- WORK TO BE COMPLETED -
Your answer must match the entries below word for word.

(Entries taken from a collection)
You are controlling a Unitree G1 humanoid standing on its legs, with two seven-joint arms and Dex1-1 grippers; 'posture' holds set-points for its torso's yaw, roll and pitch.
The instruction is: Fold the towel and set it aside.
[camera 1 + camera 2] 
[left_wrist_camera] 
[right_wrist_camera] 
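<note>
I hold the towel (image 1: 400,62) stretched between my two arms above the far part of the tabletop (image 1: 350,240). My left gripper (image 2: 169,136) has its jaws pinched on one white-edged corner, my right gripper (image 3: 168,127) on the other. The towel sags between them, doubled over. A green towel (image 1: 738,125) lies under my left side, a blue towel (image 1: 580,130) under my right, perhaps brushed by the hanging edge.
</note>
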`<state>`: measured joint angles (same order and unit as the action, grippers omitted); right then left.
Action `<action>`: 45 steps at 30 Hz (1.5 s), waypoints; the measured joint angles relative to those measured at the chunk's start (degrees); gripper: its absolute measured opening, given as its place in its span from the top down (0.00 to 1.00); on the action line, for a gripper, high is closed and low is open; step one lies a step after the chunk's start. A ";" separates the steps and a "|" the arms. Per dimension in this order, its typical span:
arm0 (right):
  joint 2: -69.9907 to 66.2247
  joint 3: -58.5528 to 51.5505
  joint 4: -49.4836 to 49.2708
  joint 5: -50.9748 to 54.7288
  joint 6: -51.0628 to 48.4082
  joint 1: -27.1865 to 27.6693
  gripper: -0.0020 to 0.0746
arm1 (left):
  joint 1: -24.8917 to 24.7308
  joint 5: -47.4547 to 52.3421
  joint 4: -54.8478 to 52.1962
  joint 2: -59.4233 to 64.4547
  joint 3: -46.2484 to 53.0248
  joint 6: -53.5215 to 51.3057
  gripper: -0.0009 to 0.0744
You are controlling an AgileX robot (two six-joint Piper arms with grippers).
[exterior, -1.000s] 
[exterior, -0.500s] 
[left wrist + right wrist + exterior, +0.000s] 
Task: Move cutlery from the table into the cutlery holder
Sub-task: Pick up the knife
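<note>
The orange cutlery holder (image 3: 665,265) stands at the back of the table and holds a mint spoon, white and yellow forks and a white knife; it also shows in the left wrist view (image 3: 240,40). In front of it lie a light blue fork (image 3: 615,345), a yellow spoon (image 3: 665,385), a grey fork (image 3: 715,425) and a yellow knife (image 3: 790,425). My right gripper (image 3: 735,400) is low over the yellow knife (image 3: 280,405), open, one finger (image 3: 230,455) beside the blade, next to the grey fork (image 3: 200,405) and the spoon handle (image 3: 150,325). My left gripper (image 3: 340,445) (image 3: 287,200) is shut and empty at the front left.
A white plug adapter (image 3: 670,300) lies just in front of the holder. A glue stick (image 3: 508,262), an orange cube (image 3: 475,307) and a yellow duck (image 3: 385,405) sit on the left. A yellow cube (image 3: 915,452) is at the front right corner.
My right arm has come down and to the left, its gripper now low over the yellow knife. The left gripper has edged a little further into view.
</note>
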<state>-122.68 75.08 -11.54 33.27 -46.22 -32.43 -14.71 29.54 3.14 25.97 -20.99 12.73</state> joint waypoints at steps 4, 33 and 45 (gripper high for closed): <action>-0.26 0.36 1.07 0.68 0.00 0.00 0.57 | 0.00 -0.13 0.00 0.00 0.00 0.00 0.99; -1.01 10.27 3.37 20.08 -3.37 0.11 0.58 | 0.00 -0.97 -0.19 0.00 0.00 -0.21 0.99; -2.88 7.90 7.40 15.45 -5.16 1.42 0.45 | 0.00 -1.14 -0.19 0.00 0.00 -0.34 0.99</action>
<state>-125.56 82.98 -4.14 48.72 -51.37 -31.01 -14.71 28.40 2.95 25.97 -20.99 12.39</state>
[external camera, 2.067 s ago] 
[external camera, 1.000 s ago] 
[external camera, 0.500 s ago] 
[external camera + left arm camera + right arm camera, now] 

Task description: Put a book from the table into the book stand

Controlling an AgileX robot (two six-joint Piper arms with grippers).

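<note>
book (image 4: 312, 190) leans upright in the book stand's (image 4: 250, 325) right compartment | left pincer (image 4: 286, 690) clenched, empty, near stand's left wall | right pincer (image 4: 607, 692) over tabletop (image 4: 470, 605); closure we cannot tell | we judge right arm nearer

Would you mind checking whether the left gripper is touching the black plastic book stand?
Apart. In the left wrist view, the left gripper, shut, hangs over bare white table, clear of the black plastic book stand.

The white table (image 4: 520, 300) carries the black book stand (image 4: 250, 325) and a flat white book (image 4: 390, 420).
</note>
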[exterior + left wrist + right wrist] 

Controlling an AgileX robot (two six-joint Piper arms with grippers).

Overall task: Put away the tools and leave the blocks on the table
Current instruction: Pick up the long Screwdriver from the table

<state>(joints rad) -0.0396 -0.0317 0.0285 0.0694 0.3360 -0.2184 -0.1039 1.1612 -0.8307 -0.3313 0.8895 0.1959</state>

- COMPLETED EXERCISE -
You are controlling a Unitree G1 humanoid standing on its legs, with two seven-joint arms and Dex1-1 grippers; 'posture' holds set-points for its torso's yaw, roll and pitch.
The instruction is: Fold the towel and set it aside.
[camera 1 + camera 2] 
[left_wrist_camera] 
[right_wrist_camera] 
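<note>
I hold the towel (image 1: 400,62) stretched between my two arms above the far part of the tabletop (image 1: 350,240). My left gripper (image 2: 169,136) has its jaws pinched on one white-edged corner, my right gripper (image 3: 168,127) on the other. The towel sags between them, doubled over. A green towel (image 1: 738,125) lies under my left side, a blue towel (image 1: 580,130) under my right, perhaps brushed by the hanging edge.
</note>
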`<state>`: measured joint angles (same order and unit as the action, grippers omitted); right then left.
Action `<action>`: 45 steps at 30 Hz (1.5 s), waypoints; the measured joint angles relative to those measured at the chunk's start (degrees); gripper: its absolute measured opening, given as its place in its span from the top down (0.00 to 1.00); on the action line, for a gripper, high is closed and low is open; step one lies a step after the chunk's start. A ";" separates the steps and a "|" the arms. Per dimension in this order, its typical span:
arm0 (right):
  joint 2: -69.9907 to 66.2247
  joint 3: -58.5528 to 51.5505
  joint 4: -49.4836 to 49.2708
  joint 5: -50.9748 to 54.7288
  joint 6: -51.0628 to 48.4082
  joint 1: -27.1865 to 27.6693
  gripper: -0.0020 to 0.0746
arm1 (left):
  joint 1: -24.8917 to 24.7308
  joint 5: -47.4547 to 52.3421
  joint 4: -54.8478 to 52.1962
  joint 2: -59.4233 to 64.4547
  joint 3: -46.2484 to 53.0248
  joint 6: -53.5215 to 51.3057
  gripper: -0.0009 to 0.0744
You are controlling an AgileX robot (two six-joint Piper arms with grippers).
[exterior, -1.000s] 
[exterior, -0.500s] 
[left wrist + right wrist + exterior, +0.000s] 
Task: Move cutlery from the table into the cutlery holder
Sub-task: Pick up the knife
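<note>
The orange cutlery holder (image 3: 665,265) stands at the back of the table and holds a mint spoon, white and yellow forks and a white knife; it also shows in the left wrist view (image 3: 240,40). In front of it lie a light blue fork (image 3: 615,345), a yellow spoon (image 3: 665,385), a grey fork (image 3: 715,425) and a yellow knife (image 3: 790,425). My right gripper (image 3: 735,400) is low over the yellow knife (image 3: 280,405), open, one finger (image 3: 230,455) beside the blade, next to the grey fork (image 3: 200,405) and the spoon handle (image 3: 150,325). My left gripper (image 3: 340,445) (image 3: 287,200) is shut and empty at the front left.
A white plug adapter (image 3: 670,300) lies just in front of the holder. A glue stick (image 3: 508,262), an orange cube (image 3: 475,307) and a yellow duck (image 3: 385,405) sit on the left. A yellow cube (image 3: 915,452) is at the front right corner.
My right arm has come down and to the left, its gripper now low over the yellow knife. The left gripper has edged a little further into view.
</note>
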<state>-122.68 75.08 -11.54 33.27 -46.22 -32.43 -14.71 29.54 3.14 25.97 -20.99 12.73</state> joint waypoints at steps 4, 33 and 45 (gripper high for closed): <action>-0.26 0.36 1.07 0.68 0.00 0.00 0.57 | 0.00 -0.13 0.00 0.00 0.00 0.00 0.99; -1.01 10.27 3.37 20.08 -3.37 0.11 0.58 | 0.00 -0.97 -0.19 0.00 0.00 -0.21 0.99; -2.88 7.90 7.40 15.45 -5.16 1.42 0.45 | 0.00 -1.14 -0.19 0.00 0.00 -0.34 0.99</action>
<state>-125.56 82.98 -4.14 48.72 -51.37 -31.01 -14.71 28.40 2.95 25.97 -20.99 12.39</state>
[external camera, 2.067 s ago] 
[external camera, 1.000 s ago] 
[external camera, 0.500 s ago] 
[external camera + left arm camera + right arm camera, now] 

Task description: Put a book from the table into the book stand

Controlling an AgileX robot (two six-joint Piper arms with grippers).

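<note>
book (image 4: 312, 190) leans upright in the book stand's (image 4: 250, 325) right compartment | left pincer (image 4: 286, 690) clenched, empty, near stand's left wall | right pincer (image 4: 607, 692) over tabletop (image 4: 470, 605); closure we cannot tell | we judge right arm nearer

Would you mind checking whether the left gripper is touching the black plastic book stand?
Apart. In the left wrist view, the left gripper, shut, hangs over bare white table, clear of the black plastic book stand.

The white table (image 4: 520, 300) carries the black book stand (image 4: 250, 325) and a flat white book (image 4: 390, 420).
</note>
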[exterior + left wrist + right wrist] 

Controlling an AgileX robot (two six-joint Piper arms with grippers).

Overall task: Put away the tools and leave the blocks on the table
Current instruction: Pick up the long Screwdriver from the table

<state>(joints rad) -0.0396 -0.0317 0.0285 0.0694 0.3360 -0.2184 -0.1039 1.1612 -0.8307 -0.3313 0.8895 0.1959</state>

That finishes the output.